Task goal =
The reply must consist of the complete listing, reproduced exactly, with no images included.
● ● ●
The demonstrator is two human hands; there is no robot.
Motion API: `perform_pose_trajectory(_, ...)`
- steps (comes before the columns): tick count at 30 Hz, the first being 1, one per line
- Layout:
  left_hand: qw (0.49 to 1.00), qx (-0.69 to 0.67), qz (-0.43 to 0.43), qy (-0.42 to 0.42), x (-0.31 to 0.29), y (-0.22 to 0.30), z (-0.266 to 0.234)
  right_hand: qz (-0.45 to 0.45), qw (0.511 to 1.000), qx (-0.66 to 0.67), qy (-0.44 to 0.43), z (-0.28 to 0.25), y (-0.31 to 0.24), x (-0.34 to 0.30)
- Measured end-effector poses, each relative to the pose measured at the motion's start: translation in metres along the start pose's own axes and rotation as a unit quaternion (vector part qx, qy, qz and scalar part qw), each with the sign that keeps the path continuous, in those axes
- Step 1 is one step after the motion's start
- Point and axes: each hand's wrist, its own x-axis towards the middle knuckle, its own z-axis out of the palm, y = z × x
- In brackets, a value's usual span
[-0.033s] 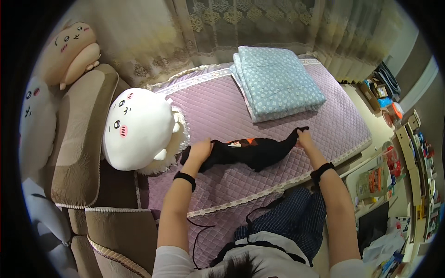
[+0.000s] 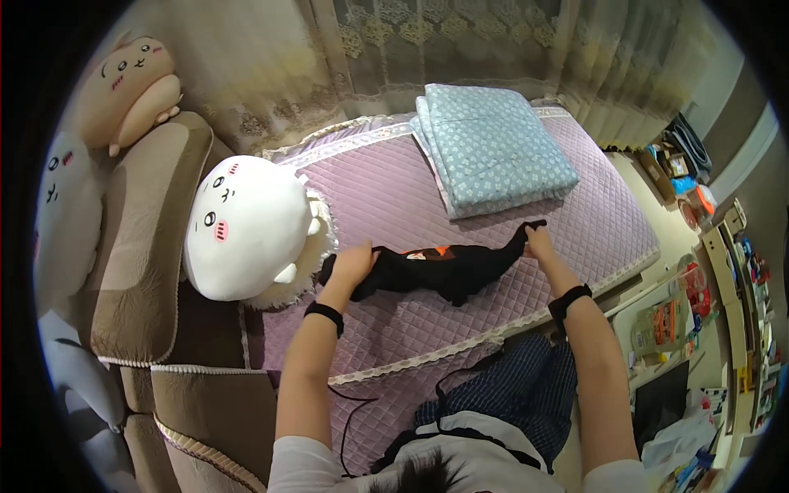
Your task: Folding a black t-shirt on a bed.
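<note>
A black garment [image 2: 481,271] with an orange and white printed patch is stretched sideways above the pink quilted cover [image 2: 370,197]. My left hand [image 2: 353,267] is closed on its left end, where some black cloth sticks out past the fingers. At the other end, my right hand [image 2: 538,242] pinches a narrow piece of it, with a tip showing beyond the fingers. Between my hands the cloth sags and bunches. Its folds hide which kind of garment it is. Each wrist has a black band.
A folded blue patterned quilt [image 2: 501,152] lies beyond the garment. To the left, a big white plush toy [image 2: 246,226] rests by a brown sofa backrest [image 2: 148,238], with more plush toys behind. Cluttered shelves [image 2: 731,304] and a clear plastic box [image 2: 657,324] stand at right.
</note>
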Motion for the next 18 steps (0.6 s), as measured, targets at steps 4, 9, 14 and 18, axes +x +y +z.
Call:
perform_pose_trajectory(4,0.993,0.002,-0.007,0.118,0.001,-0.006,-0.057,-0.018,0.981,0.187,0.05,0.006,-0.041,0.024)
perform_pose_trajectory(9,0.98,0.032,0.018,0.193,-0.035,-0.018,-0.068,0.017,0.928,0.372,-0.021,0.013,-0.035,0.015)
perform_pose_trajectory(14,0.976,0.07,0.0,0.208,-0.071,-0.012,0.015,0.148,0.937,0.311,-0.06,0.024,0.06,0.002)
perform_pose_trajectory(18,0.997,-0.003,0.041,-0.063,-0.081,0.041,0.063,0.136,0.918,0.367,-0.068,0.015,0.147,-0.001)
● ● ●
Expected output =
The demonstrator is two human hands; there is no robot.
Motion API: `perform_pose_trajectory(_, ...)`
- steps (comes before the columns): tick count at 30 Hz, the first being 1, one per line
- Layout:
  left_hand: qw (0.49 to 1.00), qx (-0.69 to 0.67), qz (-0.43 to 0.43), qy (-0.42 to 0.42), x (-0.31 to 0.29), y (-0.22 to 0.30), z (-0.266 to 0.234)
  right_hand: qz (-0.45 to 0.45), qw (0.511 to 1.000), qx (-0.66 to 0.67), qy (-0.44 to 0.43), z (-0.28 to 0.25), y (-0.31 to 0.24), x (-0.34 to 0.30)
- Measured end-effector poses, each relative to the pose measured at the motion's start: translation in metres along the start pose's own axes and rotation as a unit quaternion (vector part qx, qy, qz and scalar part qw), each with the sign that keeps the path continuous, in those axes
- Step 1 is one step after the motion's start
- Point and axes: each hand's wrist, its own x-axis towards the middle knuckle, its own z-axis out of the palm, y = z × x
- In brackets, a value's usual span
[-0.033s] 
[+0.000s] 
Your task: Folding a black t-shirt on a bed.
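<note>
A black garment [image 2: 481,271] with an orange and white printed patch is stretched sideways above the pink quilted cover [image 2: 370,197]. My left hand [image 2: 353,267] is closed on its left end, where some black cloth sticks out past the fingers. At the other end, my right hand [image 2: 538,242] pinches a narrow piece of it, with a tip showing beyond the fingers. Between my hands the cloth sags and bunches. Its folds hide which kind of garment it is. Each wrist has a black band.
A folded blue patterned quilt [image 2: 501,152] lies beyond the garment. To the left, a big white plush toy [image 2: 246,226] rests by a brown sofa backrest [image 2: 148,238], with more plush toys behind. Cluttered shelves [image 2: 731,304] and a clear plastic box [image 2: 657,324] stand at right.
</note>
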Motion for the next 18 steps (0.6 s), as measured, targets at steps 4, 9, 14 and 18, axes +x +y +z.
Call:
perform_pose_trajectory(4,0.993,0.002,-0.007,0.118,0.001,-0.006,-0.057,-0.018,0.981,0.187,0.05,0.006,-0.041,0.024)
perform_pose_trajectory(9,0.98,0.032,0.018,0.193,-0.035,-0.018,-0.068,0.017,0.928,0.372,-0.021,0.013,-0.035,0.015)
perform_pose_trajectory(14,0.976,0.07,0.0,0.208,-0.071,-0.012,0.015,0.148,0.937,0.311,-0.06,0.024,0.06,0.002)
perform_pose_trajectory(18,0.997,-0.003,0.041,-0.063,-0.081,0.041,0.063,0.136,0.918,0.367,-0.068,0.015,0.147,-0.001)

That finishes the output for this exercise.